[Exercise requirements]:
The answer consists of one number: how many lines of the data below include the string "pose".

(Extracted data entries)

########

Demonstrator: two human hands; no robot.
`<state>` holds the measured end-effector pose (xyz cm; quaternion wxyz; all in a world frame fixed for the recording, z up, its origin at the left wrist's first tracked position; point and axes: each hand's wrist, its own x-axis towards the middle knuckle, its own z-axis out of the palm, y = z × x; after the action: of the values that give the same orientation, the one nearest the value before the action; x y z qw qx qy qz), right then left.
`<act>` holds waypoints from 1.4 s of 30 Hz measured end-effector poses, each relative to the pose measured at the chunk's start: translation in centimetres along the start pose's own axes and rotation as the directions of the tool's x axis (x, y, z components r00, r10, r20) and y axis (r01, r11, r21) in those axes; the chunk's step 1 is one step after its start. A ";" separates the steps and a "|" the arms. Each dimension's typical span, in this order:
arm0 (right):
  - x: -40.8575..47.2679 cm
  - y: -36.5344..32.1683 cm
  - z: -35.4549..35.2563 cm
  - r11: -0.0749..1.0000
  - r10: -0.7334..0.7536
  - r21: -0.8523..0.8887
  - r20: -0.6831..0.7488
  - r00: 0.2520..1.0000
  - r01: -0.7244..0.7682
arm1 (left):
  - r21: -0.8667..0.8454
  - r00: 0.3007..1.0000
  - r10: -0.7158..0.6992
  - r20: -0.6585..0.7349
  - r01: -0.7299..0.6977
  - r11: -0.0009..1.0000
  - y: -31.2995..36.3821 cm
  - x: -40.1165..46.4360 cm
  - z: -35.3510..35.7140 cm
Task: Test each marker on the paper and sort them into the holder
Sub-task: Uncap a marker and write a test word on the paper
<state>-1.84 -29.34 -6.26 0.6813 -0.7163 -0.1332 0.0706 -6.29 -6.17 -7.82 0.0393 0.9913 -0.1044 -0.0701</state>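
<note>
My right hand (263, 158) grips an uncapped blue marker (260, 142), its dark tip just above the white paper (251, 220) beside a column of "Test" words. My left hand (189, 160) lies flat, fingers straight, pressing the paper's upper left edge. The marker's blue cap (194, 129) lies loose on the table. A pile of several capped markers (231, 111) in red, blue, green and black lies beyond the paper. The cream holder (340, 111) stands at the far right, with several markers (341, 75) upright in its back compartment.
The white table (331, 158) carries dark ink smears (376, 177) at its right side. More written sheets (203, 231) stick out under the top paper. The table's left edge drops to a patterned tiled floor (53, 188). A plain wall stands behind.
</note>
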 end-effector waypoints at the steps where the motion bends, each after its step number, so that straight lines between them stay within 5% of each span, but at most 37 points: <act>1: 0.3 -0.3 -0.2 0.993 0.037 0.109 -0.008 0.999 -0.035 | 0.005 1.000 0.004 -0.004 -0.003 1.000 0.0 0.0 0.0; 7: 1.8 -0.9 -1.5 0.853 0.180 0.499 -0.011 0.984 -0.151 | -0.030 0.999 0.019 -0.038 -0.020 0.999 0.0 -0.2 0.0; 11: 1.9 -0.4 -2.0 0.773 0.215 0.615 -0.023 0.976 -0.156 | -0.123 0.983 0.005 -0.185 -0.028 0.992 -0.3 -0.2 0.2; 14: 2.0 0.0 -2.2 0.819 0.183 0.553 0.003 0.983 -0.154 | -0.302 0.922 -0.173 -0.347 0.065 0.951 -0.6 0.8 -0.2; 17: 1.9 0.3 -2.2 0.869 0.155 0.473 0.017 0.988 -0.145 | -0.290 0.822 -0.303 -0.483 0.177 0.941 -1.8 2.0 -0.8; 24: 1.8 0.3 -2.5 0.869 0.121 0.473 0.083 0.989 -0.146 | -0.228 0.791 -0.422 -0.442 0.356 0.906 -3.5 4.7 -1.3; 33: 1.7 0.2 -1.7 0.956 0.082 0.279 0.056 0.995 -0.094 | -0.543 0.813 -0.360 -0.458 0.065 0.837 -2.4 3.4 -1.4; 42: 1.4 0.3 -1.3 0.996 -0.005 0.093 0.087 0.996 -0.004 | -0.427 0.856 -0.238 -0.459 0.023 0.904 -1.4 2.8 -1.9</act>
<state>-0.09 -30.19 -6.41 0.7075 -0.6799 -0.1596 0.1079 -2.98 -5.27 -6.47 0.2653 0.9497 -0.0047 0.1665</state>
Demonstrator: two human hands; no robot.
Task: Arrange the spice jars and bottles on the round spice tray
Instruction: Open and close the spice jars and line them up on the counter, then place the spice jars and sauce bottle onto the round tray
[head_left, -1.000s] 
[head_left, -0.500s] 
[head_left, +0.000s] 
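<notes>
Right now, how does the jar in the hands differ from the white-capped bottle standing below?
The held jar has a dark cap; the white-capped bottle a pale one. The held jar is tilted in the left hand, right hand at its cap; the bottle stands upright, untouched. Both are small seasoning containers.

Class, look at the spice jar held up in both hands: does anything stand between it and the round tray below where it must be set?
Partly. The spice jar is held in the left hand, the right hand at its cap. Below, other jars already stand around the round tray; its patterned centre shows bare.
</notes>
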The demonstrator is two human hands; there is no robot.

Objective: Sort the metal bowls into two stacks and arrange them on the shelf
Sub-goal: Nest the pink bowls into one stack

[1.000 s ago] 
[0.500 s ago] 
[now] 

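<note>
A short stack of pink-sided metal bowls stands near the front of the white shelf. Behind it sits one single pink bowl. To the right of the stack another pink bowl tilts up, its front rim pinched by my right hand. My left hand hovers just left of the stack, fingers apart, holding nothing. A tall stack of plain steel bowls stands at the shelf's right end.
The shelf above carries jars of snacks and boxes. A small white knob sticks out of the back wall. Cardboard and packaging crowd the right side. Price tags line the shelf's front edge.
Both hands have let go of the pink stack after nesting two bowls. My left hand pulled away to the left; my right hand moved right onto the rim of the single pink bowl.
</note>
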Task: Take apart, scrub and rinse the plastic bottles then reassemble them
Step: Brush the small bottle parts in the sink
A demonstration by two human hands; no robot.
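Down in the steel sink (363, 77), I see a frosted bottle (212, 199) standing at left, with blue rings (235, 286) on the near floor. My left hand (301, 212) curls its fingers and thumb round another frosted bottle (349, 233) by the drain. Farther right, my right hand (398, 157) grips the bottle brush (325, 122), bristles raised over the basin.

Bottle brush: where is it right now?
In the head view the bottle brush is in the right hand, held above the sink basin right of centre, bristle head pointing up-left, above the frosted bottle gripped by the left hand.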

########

[Solution for this problem]:
2